* Problem to solve: When you copy the material below, keep every line exact and leave each picture out.

++++

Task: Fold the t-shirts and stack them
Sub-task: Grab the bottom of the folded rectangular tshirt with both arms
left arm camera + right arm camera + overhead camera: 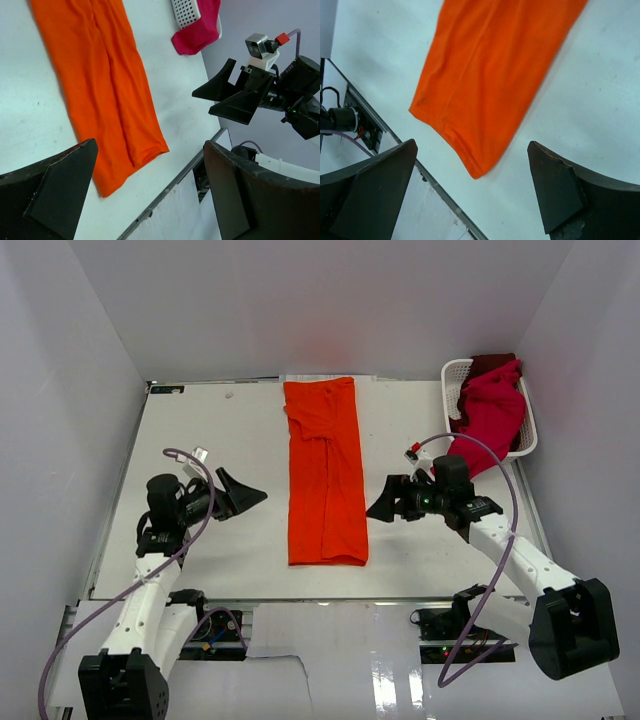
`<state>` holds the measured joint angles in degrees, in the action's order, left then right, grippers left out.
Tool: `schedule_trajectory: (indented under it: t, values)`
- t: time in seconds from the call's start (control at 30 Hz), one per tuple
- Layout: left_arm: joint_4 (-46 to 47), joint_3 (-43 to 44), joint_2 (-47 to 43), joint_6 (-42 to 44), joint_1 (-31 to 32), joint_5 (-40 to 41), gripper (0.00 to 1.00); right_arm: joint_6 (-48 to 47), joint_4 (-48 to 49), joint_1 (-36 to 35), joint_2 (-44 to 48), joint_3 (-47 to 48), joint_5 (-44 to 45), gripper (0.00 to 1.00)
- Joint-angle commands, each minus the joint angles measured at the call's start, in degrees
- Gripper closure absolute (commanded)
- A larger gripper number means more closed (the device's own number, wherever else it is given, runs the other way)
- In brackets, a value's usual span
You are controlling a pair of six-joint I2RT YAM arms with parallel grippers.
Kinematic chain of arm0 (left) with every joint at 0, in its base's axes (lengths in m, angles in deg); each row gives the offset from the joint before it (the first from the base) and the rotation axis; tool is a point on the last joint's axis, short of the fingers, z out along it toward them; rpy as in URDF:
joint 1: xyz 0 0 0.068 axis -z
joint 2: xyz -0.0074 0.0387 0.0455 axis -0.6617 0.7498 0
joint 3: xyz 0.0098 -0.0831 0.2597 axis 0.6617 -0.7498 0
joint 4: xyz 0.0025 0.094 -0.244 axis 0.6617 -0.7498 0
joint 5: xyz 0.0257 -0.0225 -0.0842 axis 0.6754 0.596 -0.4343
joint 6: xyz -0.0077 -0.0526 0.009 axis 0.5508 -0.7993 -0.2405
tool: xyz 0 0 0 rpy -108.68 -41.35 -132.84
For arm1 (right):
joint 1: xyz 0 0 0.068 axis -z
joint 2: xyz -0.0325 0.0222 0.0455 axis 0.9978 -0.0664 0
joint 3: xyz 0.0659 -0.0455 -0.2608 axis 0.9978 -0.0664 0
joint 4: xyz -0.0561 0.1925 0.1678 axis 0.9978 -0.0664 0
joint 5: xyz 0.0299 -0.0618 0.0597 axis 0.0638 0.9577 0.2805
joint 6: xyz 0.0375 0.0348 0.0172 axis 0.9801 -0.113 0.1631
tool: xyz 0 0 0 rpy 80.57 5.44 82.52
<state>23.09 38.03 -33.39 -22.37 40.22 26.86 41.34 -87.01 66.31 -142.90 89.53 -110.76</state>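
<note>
A bright orange t-shirt (325,475) lies flat mid-table as a long narrow strip, folded lengthwise. Its near end shows in the left wrist view (100,85) and the right wrist view (490,75). A crimson-magenta t-shirt (490,410) spills out of the white basket (455,368) and over its near rim, with a dark red t-shirt (492,363) behind it. My left gripper (245,490) hovers left of the orange strip, open and empty (150,190). On the strip's right, my right gripper (378,498) is open and empty too (472,190). Both point at the strip's near half.
The white lattice basket stands at the table's back right corner (186,12). The table's near edge (300,598) runs just below the strip's near end. White walls enclose the table on three sides. My right gripper (202,102) shows in the left wrist view.
</note>
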Motion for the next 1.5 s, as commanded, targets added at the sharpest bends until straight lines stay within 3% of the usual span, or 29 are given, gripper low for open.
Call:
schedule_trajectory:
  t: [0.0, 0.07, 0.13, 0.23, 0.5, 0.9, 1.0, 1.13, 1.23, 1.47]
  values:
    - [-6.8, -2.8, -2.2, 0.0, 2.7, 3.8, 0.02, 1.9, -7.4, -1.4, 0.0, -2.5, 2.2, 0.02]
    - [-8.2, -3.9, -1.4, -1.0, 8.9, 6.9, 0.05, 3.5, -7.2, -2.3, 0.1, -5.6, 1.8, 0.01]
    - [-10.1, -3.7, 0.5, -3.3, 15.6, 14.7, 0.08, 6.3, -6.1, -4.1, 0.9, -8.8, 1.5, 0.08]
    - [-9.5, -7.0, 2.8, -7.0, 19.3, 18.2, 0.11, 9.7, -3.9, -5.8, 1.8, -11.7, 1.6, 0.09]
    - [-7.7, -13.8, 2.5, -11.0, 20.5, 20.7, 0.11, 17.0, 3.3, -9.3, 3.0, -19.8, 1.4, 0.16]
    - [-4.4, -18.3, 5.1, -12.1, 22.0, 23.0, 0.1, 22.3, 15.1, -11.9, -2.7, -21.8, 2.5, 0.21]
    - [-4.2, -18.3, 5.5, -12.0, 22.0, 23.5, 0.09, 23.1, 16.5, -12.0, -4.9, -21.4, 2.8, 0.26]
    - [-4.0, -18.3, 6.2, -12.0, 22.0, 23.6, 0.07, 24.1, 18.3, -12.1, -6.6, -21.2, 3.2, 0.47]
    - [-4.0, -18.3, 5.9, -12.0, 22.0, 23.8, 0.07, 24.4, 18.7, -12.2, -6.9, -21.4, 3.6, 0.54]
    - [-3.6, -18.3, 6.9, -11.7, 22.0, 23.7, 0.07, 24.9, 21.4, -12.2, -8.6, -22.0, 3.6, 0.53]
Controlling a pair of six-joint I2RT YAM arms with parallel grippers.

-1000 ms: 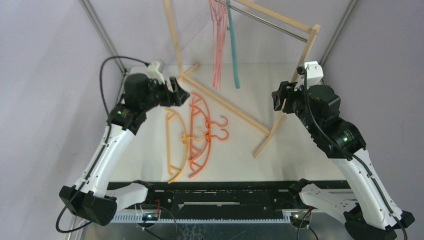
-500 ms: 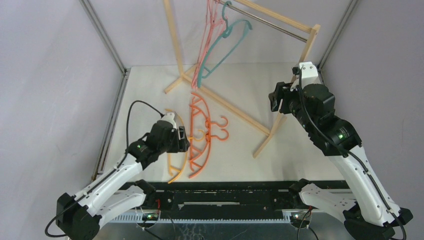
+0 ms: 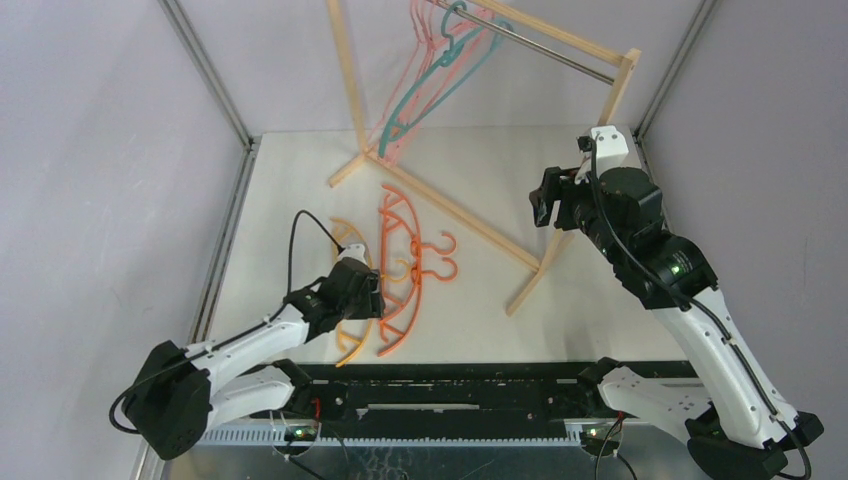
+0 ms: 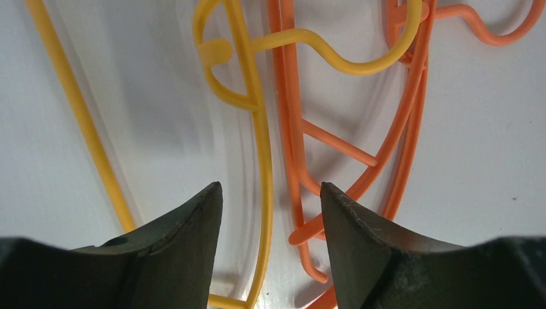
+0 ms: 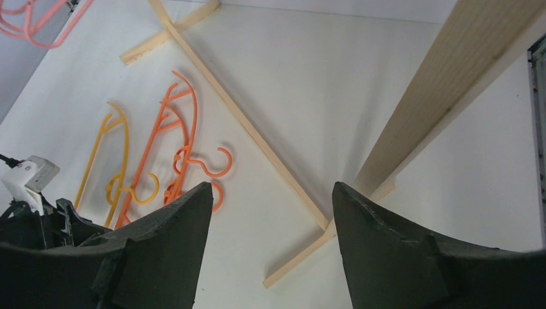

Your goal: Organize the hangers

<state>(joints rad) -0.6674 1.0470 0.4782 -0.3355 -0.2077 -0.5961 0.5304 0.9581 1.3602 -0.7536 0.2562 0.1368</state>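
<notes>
- Three hangers lie on the table's near left: a yellow hanger and two orange hangers.
- Left gripper, wide open and empty, straddles the yellow bar; pickup step.
- Next: descend, close.
- Right gripper hovers open, empty.

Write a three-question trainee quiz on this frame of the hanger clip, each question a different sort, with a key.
1. True or false: the left claw is shut on the yellow hanger.
2. Multiple choice: where is the teal hanger? A) flat on the table B) on the metal rod of the wooden rack C) in the right claw
3. Fill in: the hangers lying right of the yellow one on the table are ____ in colour.

Key:
1. False; its jaws stand open, with the yellow bar between them.
2. B; it hangs there beside the pink wire hangers.
3. Orange.
</notes>
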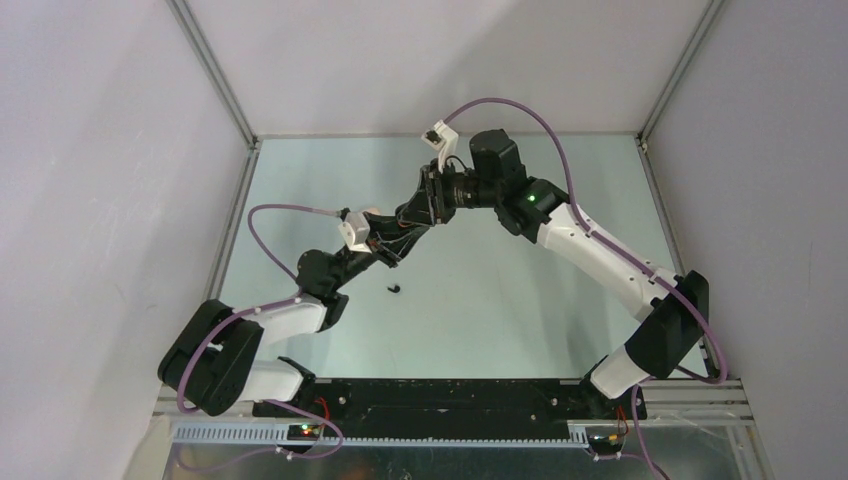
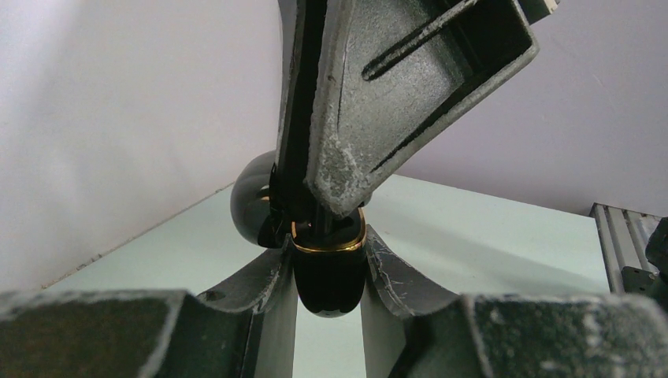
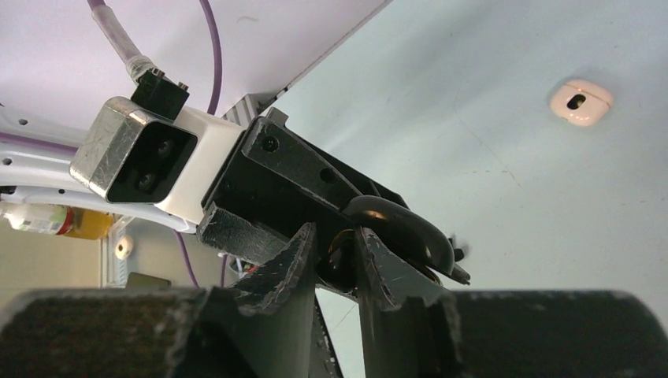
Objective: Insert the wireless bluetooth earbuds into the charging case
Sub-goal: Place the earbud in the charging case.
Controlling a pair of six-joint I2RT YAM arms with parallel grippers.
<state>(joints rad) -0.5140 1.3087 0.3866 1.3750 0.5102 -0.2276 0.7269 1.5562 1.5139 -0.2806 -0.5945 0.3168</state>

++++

* Exercise output:
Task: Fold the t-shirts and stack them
Sub-task: Grab the bottom of the folded rectangular tshirt with both arms
left arm camera + right arm camera + overhead camera: 
`<state>` holds the measured joint angles in degrees, in the action's order, left then right, grippers left out.
Tool: `schedule_trajectory: (indented under it: t, values)`
- t: time in seconds from the call's start (control at 30 Hz), one per tuple
- Layout: left_arm: joint_4 (-46 to 47), joint_3 (-43 to 44), joint_2 (-47 to 43), joint_6 (-42 to 44), joint_1 (-31 to 32), joint_5 (-40 to 41), gripper (0.00 to 1.00); right_arm: joint_6 (-48 to 47), joint_4 (-48 to 49), joint_1 (-36 to 35), joint_2 (-44 to 48), joint_3 (-47 to 48), joint_5 (-44 to 45), gripper (0.00 to 1.00)
- Joint-angle commands, each minus the joint angles measured at the call's start, in degrees
- Gripper closure absolute (commanded)
- A larger gripper number means more closed (the device's own number, wherever else it is given, runs the other way)
- In brackets, a value's usual span
You are controlling a pair of six-joint I2RT YAM arms with parallel grippers.
Kinematic chain of arm0 (left) with every joint at 0, in its base's axes (lengths in m, angles in deg); each row gives the offset from the joint before it (the first from the base) and the rotation axis; tool is a point on the last joint's axis, short of the fingers, z out along it toward them; rpy as in URDF:
joint 1: xyz 0 0 0.068 axis -z
joint 2: xyz -0.0074 0.0387 0.0455 axis -0.6617 0.7498 0
joint 3: xyz 0.0098 -0.0831 0.2597 axis 0.6617 -0.7498 0
joint 4: xyz 0.0025 0.094 -0.244 axis 0.6617 -0.7498 0
joint 5: xyz 0.0257 -0.0225 -0.0842 axis 0.6754 0.596 -0.4343
joint 6: xyz -0.0077 -0.0526 0.009 axis 0.5508 -0.7993 -0.2405
tool: xyz 0 0 0 rpy -108.68 -41.35 -132.84
For arm1 (right):
joint 1: xyz 0 0 0.068 axis -z
joint 2: xyz -0.0325 0.0222 0.0455 axis 0.9978 -0.0664 0
joint 3: xyz 0.0659 -0.0455 -0.2608 axis 0.9978 -0.0664 0
joint 4: xyz -0.0561 0.1925 0.1678 axis 0.9978 -0.0664 0
joint 5: xyz 0.0299 -0.0618 0.0597 axis 0.0638 0.9577 0.2805
joint 6: xyz 0.0375 0.0348 0.0172 axis 0.9801 -0.113 0.1631
tool: xyz 0 0 0 rpy 80.57 5.44 82.52
<state>23.09 38.03 -33.39 -22.37 40.22 26.86 41.34 -87.01 66.31 -142.90 89.53 -110.76</state>
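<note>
A bright orange t-shirt (325,475) lies flat mid-table as a long narrow strip, folded lengthwise. Its near end shows in the left wrist view (100,85) and the right wrist view (490,75). A crimson-magenta t-shirt (490,410) spills out of the white basket (455,368) and over its near rim, with a dark red t-shirt (492,363) behind it. My left gripper (245,490) hovers left of the orange strip, open and empty (150,190). On the strip's right, my right gripper (378,498) is open and empty too (472,190). Both point at the strip's near half.
The white lattice basket stands at the table's back right corner (186,12). The table's near edge (300,598) runs just below the strip's near end. White walls enclose the table on three sides. My right gripper (202,102) shows in the left wrist view.
</note>
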Motion for the next 1.5 s, as commanded, targets added at the sharpest bends until straight lines stay within 3% of the usual span, or 29 are given, gripper low for open.
Call:
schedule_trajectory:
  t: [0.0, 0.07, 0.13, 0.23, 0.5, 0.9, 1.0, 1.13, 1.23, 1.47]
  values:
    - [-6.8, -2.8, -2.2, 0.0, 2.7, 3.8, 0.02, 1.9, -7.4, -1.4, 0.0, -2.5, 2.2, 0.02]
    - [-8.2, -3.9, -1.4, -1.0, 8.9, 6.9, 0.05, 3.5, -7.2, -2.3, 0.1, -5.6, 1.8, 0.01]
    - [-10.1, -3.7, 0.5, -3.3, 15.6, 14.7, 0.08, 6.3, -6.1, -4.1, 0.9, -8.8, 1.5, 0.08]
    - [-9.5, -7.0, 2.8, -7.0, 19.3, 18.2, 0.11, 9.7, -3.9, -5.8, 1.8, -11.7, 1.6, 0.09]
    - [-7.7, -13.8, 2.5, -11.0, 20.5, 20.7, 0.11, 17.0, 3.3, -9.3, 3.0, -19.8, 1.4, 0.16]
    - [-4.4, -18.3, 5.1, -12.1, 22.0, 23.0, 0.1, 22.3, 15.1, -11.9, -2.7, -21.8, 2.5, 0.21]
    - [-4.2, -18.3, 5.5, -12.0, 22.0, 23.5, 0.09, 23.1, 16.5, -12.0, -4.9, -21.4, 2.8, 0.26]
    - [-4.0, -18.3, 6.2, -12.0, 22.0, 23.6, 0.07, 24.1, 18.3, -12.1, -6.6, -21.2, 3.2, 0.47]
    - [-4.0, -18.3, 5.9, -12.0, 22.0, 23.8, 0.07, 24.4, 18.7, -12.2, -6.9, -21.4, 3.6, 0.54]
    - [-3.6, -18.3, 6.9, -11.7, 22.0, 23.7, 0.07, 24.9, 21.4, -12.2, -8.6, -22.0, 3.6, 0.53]
Controlling a pair of six-joint I2RT YAM arms with parallel grippers.

-1000 ms: 
-500 ms: 
+0 ms: 
+0 ms: 
+0 ms: 

Your goal: Organize the hangers

<state>(joints rad) -0.6674 1.0470 0.4782 -0.3355 -0.2077 -0.5961 0.5304 0.9581 1.3602 -0.7536 0.2562 0.1368</state>
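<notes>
- Three hangers lie on the table's near left: a yellow hanger and two orange hangers.
- Left gripper, wide open and empty, straddles the yellow bar; pickup step.
- Next: descend, close.
- Right gripper hovers open, empty.

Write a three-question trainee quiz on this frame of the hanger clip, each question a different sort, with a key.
1. True or false: the left claw is shut on the yellow hanger.
2. Multiple choice: where is the teal hanger? A) flat on the table B) on the metal rod of the wooden rack C) in the right claw
3. Fill in: the hangers lying right of the yellow one on the table are ____ in colour.

Key:
1. False; its jaws stand open, with the yellow bar between them.
2. B; it hangs there beside the pink wire hangers.
3. Orange.
</notes>
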Objective: Insert the wireless bluetooth earbuds into the charging case
Sub-goal: Place the earbud in the charging case.
Controlling a pair of six-joint I2RT YAM arms with parallel grippers.
<state>(joints rad) -0.5140 1.3087 0.3866 1.3750 0.5102 -0.2276 0.7269 1.5562 1.5139 -0.2806 -0.5945 0.3168</state>

No additional work remains on the exercise.